Quali rimedi suggerisce?
“Non sono così esperto da avere 
soluzioni, posso solo commentare ciò che vedo. Si dovrebbe chiedere agli
 ingegneri, soprattutto agli strutturisti, e dare maggior peso alle 
opinioni dei geologi. Certo è che ogni edificio ha una storia a sé. Il 
terreno, soprattutto in Versilia dove non mancano pure zone di bonifica,
 può cambiare ogni metro e variare dunque repentinamente la sua 
resistenza al taglio così come la risposta all’attraversamento di 
un’onda sismica. Ecco perché si dovrebbe organizzare una verifica 
territoriale più capillare: ciò può certamente essere eseguito con le 
nuove costruzioni che, grazie a tecniche antisismiche innovative, 
possono resistere a sismi anche di magnitudo elevate. Il grandissimo 
problema sono le costruzioni esistenti, soprattutto quelle degli anni 
’50 e ’60 che a Viareggio, ed in molte altre parti d’Italia, sono 
veramente parecchie. Inoltre molti Comuni sono stati classificati 
sismici soltanto dopo il 1984: prima di questa data tutto era permesso 
in fatto di costruzioni e molto lo è stato anche fino al luglio 2009 
quando, finalmente, è entrato in vigore il nuovo decreto Norme Tecniche 
di Costruzione, un vero cambiamento epocale in materia di edilizia in 
aree sismiche. Rimane però il fatto che oggi sul territorio nazionale 
esistono milioni di edifici, pure pubblici, che non conoscono alcuna 
protezione sismica. Teoricamente, per salvaguardarci veramente, dovremmo
 riverificare le condizioni strutturali di ogni edificio, gestendolo 
tramite una specie di carta d’identità che lo accompagni dalla nascita 
alla morte, proprio come un nostro documento personale.

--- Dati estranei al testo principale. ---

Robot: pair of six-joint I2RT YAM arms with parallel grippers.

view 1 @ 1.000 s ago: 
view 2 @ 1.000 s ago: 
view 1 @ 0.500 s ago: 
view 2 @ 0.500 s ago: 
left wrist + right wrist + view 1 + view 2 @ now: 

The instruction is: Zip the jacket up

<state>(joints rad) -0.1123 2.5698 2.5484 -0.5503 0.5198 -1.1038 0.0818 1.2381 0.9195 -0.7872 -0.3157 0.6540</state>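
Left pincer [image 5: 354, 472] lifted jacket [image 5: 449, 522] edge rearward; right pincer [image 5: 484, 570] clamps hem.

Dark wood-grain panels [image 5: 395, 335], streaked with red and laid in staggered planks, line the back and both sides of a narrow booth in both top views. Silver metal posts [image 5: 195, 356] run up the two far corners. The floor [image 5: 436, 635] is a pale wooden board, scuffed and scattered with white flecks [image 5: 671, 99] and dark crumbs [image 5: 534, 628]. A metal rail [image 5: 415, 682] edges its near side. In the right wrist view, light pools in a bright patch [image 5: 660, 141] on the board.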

Oppure 
realizzare mappe multilivello in funzione della profondità, in modo da 
conoscere esattamente le caratteristiche del sottosuolo su cui vanno ad 
innestarsi, o sono già innestate, le fondazioni di ogni fabbricato in 
modo da prendere gli opportuni accorgimenti antisismici. Ma ovviamente è
 utopia. Anche stavolta accadrà poco o niente, ci rivedremo alla 
prossima catastrofe. E probabilmente faremo gli stessi discorsi”.